Assignment:
The answer must be a single number, namely how many lines in the entries below contain the string "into".

Supplied data below:

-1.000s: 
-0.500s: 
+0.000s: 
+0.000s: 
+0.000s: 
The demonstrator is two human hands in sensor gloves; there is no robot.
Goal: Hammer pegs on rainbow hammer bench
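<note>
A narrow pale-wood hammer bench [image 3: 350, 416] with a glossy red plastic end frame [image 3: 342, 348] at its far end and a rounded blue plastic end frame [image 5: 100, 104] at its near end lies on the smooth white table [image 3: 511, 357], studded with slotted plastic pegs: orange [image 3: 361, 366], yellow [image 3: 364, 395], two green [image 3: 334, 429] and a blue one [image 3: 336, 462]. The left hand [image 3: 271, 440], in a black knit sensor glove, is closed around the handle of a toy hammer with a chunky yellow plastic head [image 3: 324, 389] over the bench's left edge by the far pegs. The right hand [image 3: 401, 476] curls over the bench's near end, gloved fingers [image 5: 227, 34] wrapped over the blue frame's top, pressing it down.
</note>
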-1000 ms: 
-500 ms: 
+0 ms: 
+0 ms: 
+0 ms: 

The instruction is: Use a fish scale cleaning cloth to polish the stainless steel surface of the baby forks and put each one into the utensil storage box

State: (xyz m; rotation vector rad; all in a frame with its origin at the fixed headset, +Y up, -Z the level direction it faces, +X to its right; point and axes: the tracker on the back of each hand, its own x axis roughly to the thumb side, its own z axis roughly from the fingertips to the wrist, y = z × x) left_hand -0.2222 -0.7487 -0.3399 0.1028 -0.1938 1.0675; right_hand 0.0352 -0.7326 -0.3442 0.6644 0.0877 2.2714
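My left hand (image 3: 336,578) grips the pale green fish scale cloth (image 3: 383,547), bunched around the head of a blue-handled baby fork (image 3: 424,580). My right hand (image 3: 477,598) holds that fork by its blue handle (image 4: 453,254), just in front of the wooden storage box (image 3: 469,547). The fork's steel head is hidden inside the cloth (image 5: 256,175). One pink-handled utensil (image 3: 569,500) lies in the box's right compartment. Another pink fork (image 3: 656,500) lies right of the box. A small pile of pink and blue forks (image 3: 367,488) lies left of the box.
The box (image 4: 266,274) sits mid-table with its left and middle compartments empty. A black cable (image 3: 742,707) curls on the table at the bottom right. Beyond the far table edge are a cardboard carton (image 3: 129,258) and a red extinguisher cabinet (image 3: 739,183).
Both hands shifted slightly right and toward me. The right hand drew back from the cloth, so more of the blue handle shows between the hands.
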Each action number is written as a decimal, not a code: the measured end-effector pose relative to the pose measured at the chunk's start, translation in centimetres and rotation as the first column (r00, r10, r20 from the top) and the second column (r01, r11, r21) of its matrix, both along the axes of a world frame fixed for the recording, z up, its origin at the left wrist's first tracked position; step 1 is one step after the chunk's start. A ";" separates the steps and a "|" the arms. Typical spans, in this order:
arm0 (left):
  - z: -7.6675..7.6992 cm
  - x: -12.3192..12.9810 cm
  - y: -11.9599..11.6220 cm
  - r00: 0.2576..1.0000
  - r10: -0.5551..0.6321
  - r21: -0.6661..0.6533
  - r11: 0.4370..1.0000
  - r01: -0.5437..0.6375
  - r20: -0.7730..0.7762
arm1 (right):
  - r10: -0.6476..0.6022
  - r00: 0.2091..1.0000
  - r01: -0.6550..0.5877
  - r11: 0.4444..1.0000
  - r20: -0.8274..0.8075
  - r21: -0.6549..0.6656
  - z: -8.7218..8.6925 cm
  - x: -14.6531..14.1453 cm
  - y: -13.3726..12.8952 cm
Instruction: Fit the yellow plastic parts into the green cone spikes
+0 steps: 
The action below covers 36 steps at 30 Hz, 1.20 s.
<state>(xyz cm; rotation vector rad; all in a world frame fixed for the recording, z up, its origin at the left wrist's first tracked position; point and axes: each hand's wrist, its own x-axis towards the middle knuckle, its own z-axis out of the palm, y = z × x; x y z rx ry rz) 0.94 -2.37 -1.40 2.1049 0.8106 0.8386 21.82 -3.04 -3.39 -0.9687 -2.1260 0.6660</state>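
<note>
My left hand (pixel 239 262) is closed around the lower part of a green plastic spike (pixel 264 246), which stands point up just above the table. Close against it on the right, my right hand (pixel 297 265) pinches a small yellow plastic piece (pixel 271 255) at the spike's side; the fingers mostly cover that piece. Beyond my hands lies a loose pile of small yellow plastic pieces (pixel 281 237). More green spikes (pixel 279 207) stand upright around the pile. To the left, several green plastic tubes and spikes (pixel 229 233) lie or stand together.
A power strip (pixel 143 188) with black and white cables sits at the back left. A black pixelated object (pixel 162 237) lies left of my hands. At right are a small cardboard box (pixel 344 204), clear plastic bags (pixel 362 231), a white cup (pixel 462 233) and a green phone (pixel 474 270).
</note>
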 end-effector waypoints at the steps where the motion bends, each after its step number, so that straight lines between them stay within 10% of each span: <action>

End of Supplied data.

Written response:
2